» Your goal: Reproduce the data below exactly. Skip the pictures.
╭─ Recorded data
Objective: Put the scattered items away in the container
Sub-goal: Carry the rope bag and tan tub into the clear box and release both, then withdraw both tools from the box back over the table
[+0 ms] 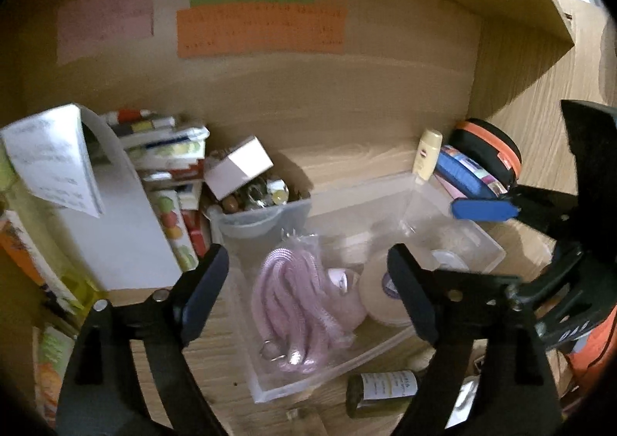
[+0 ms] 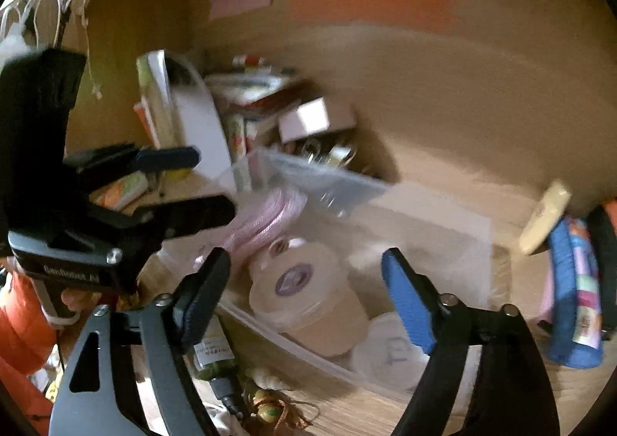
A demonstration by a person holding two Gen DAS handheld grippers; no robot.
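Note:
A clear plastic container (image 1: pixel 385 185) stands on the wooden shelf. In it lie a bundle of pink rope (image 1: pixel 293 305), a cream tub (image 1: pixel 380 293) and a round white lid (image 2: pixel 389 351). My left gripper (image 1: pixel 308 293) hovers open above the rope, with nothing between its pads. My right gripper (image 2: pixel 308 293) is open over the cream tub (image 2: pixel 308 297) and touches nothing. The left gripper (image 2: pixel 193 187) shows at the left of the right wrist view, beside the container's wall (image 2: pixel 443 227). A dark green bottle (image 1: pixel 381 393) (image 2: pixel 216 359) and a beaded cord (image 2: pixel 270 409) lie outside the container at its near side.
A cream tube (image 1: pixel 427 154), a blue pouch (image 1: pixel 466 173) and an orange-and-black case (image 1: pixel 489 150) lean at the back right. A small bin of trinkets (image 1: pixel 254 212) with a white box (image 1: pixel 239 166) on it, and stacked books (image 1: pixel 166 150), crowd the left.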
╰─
» Answer to this problem:
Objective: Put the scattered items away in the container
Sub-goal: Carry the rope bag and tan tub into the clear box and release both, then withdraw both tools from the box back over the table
[+0 ms] 
[+0 ms] 
A demonstration by a person holding two Gen DAS handheld grippers; no robot.
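Note:
A clear plastic container (image 1: pixel 385 185) stands on the wooden shelf. In it lie a bundle of pink rope (image 1: pixel 293 305), a cream tub (image 1: pixel 380 293) and a round white lid (image 2: pixel 389 351). My left gripper (image 1: pixel 308 293) hovers open above the rope, with nothing between its pads. My right gripper (image 2: pixel 308 293) is open over the cream tub (image 2: pixel 308 297) and touches nothing. The left gripper (image 2: pixel 193 187) shows at the left of the right wrist view, beside the container's wall (image 2: pixel 443 227). A dark green bottle (image 1: pixel 381 393) (image 2: pixel 216 359) and a beaded cord (image 2: pixel 270 409) lie outside the container at its near side.
A cream tube (image 1: pixel 427 154), a blue pouch (image 1: pixel 466 173) and an orange-and-black case (image 1: pixel 489 150) lean at the back right. A small bin of trinkets (image 1: pixel 254 212) with a white box (image 1: pixel 239 166) on it, and stacked books (image 1: pixel 166 150), crowd the left.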

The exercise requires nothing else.